Een prachtige, kwieke, wat oudere dame stapt mijn praktijkruimte binnen. Ze weet heel duidelijk waarover ze met me wil praten. Ze heeft goed nagedacht over de startvraag en deze in een perfect grammaticaal kloppende zin verwoord: “Hoe word ik gracieus ouder?”
We gaan samen aan de slag. Het lijkt logisch de begrippen ‘gracieus’ en ‘ouder worden’ eerst bij de kop te pakken: wat betekent dat eigenlijk? Dat moeten we immers eerst weten, voordat we kunnen weten hoe dat dan eventueel te realiseren.
In het begripsonderzoek van ‘gracieus’ haalt mijn cliënt de gezondheid van haar man erbij. Ik snap niet zo goed wat dat met gracieus te maken heeft. Dus dat vraag ik haar. Er kunnen namelijk nog onbewuste overtuigingen een rol spelen die ze nog niet heeft genoemd: Moet haar man soms ook gracieus ouder worden? Of bepaalt zijn gezondheid wat voor haar gracieus is? Of… gaat het ergens anders om?
Al snel blijkt dat haar man niet zo vitaal is als zij. Daar vindt ze van alles van, zegt ze, om daar snel aan toe te voegen: “Het is natuurlijk een luxekwestie dat hij minder vitaal is dan ik, daar moet ik niks van vinden. Het is maar een gevoel, dus het is niet erg. Klaar.”

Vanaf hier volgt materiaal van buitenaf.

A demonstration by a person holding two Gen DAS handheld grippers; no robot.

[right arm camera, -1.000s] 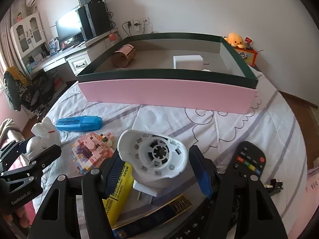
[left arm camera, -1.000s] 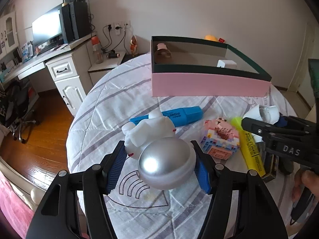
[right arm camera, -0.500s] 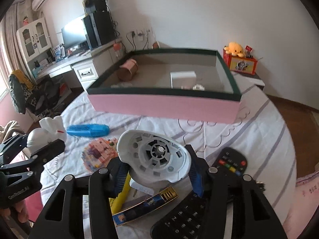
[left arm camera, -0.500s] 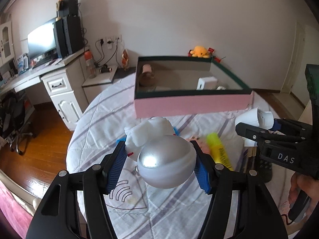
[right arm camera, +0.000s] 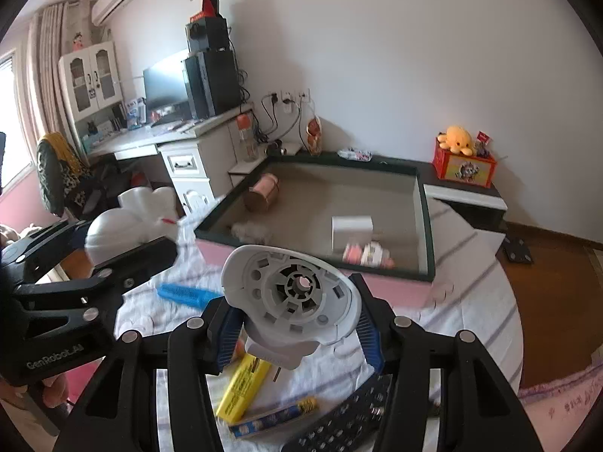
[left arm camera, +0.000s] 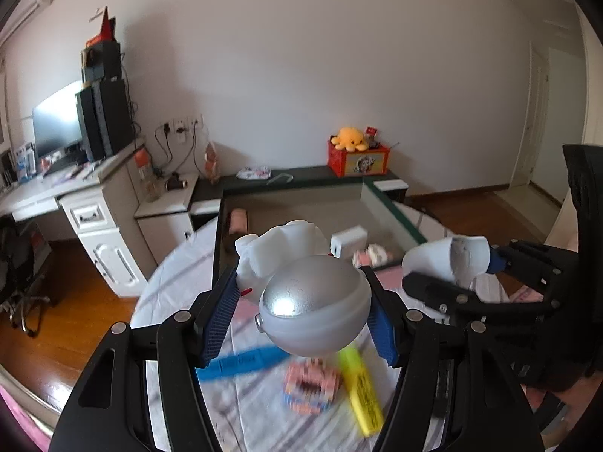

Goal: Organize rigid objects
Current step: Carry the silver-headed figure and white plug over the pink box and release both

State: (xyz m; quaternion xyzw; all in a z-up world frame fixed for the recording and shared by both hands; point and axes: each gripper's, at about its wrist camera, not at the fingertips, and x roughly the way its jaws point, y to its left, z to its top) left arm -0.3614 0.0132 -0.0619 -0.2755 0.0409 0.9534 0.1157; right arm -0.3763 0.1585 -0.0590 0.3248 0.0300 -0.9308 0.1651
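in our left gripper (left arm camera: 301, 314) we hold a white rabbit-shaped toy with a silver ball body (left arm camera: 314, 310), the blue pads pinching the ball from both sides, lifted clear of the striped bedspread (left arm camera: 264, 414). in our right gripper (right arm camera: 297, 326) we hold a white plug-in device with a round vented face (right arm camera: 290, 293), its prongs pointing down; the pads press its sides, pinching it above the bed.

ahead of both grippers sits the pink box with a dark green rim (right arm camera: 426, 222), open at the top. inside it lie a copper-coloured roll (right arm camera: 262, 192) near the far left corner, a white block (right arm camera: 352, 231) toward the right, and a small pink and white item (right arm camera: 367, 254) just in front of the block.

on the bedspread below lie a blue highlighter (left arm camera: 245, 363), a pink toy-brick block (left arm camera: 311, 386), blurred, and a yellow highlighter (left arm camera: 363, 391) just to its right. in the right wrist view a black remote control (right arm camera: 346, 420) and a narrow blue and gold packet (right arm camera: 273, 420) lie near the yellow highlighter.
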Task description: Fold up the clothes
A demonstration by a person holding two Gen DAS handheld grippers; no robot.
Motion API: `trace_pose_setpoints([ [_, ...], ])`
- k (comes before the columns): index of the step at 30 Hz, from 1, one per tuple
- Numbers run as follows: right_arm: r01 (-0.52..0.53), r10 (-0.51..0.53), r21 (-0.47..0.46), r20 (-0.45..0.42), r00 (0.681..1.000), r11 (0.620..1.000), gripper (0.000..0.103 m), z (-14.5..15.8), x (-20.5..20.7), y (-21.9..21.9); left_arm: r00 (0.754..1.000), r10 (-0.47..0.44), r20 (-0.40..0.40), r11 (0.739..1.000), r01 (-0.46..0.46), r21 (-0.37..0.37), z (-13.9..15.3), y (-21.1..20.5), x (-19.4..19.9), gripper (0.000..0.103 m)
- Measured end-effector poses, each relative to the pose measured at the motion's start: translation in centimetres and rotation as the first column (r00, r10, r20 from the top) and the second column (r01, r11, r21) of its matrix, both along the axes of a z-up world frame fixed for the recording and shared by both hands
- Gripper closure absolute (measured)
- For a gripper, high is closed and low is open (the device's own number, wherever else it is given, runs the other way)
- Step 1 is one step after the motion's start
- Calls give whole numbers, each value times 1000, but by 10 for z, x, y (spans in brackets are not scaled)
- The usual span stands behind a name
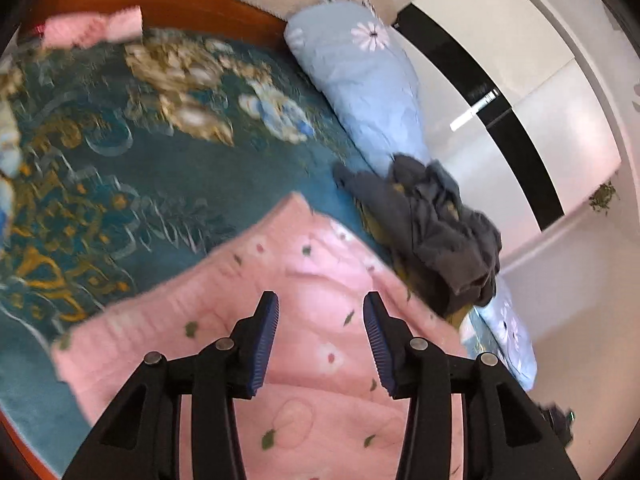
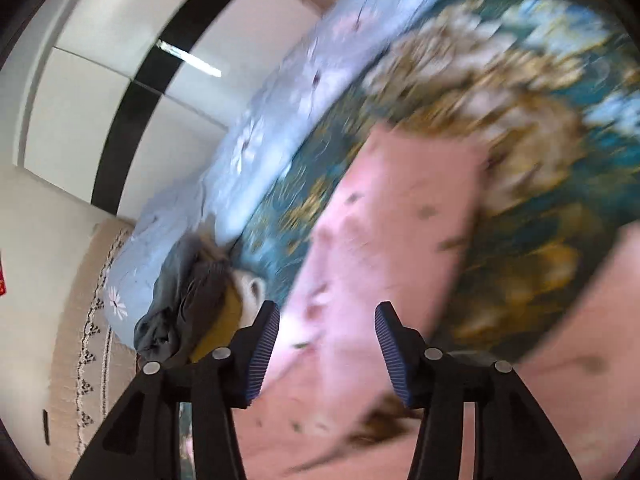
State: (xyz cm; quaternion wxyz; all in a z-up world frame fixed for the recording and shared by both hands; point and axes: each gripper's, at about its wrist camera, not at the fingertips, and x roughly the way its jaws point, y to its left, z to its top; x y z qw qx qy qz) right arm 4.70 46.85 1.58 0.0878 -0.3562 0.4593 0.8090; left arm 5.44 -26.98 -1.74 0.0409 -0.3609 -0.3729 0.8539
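Both tongs stand apart, nothing between the pads: left tongs (image 1: 320, 312) and right tongs (image 2: 326, 320) hang above the pink garment (image 1: 288, 280), which lies flat on the teal bedspread (image 1: 120, 168). Just beside it sits a crumpled grey heap (image 1: 440, 224) against a blue pillow (image 1: 360, 80). Another pink piece (image 1: 92, 28) lies at the far edge, well apart.

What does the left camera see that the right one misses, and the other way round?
Only the left wrist view: a folded pink item at the bed's far edge, and the left gripper, open above the pink garment.
Only the right wrist view: a patterned beige hanging and the right gripper, also open.
Both: the pink garment, teal floral bedspread, blue pillow, grey clothes pile, and white wardrobe.
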Motion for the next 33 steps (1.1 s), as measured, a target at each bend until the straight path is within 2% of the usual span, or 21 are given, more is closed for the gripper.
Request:
trace_pose_setpoints([
  [3,13,-16,53,60,998,999,47,-7,-46,-15,997,6,76,998,-11,64,-22,-12,-5,58],
  [5,22,-30,81,97,995,996,45,-14,-74,-20,997,16,78,994,-24,108,-24,-19,-4,58],
  [10,17,-43,115,229,973,993,46,-44,-124,-32,999,9,47,997,-13,82,-12,-18,-6,58],
  [12,8,-63,174,312,948,985,58,-56,-134,-38,999,-16,37,997,13,81,-7,-11,-8,56],
  [13,2,-68,190,339,938,982,77,-60,-136,-39,999,-24,38,996,21,81,-5,-7,-11,54],
  [15,-14,-56,191,356,933,982,90,-64,-136,-38,998,-29,58,996,24,89,-1,-1,-18,53],
  [16,-23,-41,183,334,942,983,96,-60,-133,-36,997,-34,74,995,27,101,1,3,-24,53],
  [19,-55,15,168,229,973,984,96,-39,-121,-31,992,-69,108,985,51,167,12,15,-50,52],
  [21,-75,51,165,146,988,983,96,-22,-106,-28,990,-87,111,972,60,228,18,25,-74,52],
  [24,-101,95,151,48,994,983,96,-3,-84,-26,982,-117,145,941,63,332,11,46,-119,51],
  [25,-108,104,143,34,994,984,96,0,-78,-25,976,-122,181,939,55,339,5,54,-132,51],
  [29,-146,148,126,-1,989,981,96,8,-58,-26,927,-115,356,958,9,287,-27,81,-181,51],
  [31,-167,170,126,-9,985,978,96,10,-51,-28,911,-135,390,941,-6,340,-40,89,-195,51],
  [33,-180,184,126,-13,983,976,96,10,-45,-31,898,-121,423,941,-31,336,-47,96,-206,51],
])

Het is nogal wat, wat ze zegt, zomaar in één zin. Dat vitaliteit een luxekwestie is, dat je daar dus niks van moet vinden, en dat gevoelens niet erg zijn. Best grote uitspraken.
En als er grote uitspraken gedaan worden in de filosofische praktijk, weten we dat we weer voer hebben om op te kauwen. We besluiten onze aandacht te richten op een nadere verkenning van wat gevoel nou eigenlijk is. Want wat is dat dan, dat je dat zomaar als ‘niet erg’ kunt afdoen?
Bij het kijken naar wat gevoel nou eigenlijk is, komt logischerwijs het verstand ook om de hoek kijken, als traditionele tegenhanger van het gevoel. Wat zijn die twee eigenlijk van elkaar? Broers? Zussen? Vijanden? Vrienden? Het blijkt al snel dat mijn cliënt zich een prachtige klinkende overtuiging over de relatie tussen gevoel en verstand in de loop der jaren eigen heeft gemaakt. Ze stelt dat ‘je gevoel het gevolg is van je denken, maar dat je denken geen invloed heeft op je gevoel.’ Ja, nu ze het hardop uitspreekt hoort ze ook het problematische in deze bewering. Want hoe kan dit allebei tegelijkertijd waar zijn?
Heel voorzichtig, door na stapje voor stapje aan haar redenering te wrikken, komt het inzicht langszij dat het ervaren van gevoelens iets anders is dan het veroordelen en labelen van gevoelens à la “Het is maar een gevoel, dus niet erg.”
Het is een eye-opener voor haar dat je een gevoel kunt ervaren, zonder daar kwalificaties en oordelen aan te hangen.
Dit inzicht voelt ze, zoals ze zegt, nestelen in haar keel. Ze is geraakt, ontroerd zelfs. Door ons onderzoek, heeft ze weer een opening gekregen naar het ervaren van haar gevoelens, zonder label of oordeel.
Het is even heel spannend. Nieuw. Verwarrend. Ruimte gevend. Ontroerend. Mooi, maar ook eng. Precies zoals inzichten kunnen zijn.
We hebben hard gewerkt, stil gestaan bij een begrip dat zijn eigen leven is gaan leiden in het lange leven dat mijn cliënt al achter de rug heeft. Ik vraag haar met welke vraag ze naar huis wil, de vraag waar ze verder op wil kauwen, die ze een paar weken met zich mee wil dragen, wil omarmen. Ze formuleert hem als volgt:
“Durf ik mijn gevoel te ervaren?”
Mensen vragen regelmatig aan mij: dat denkonderzoek, is dat niet te rationeel? Te kil? Waar zitten de emoties dan? Doe je daar niks mee? Ik denk én voel dat deze mooie dame mij en wellicht ook u weer eens heeft laten ervaren dat denken en voelen samengaan. En dat ze beide een plek hebben in de filosofische praktijk.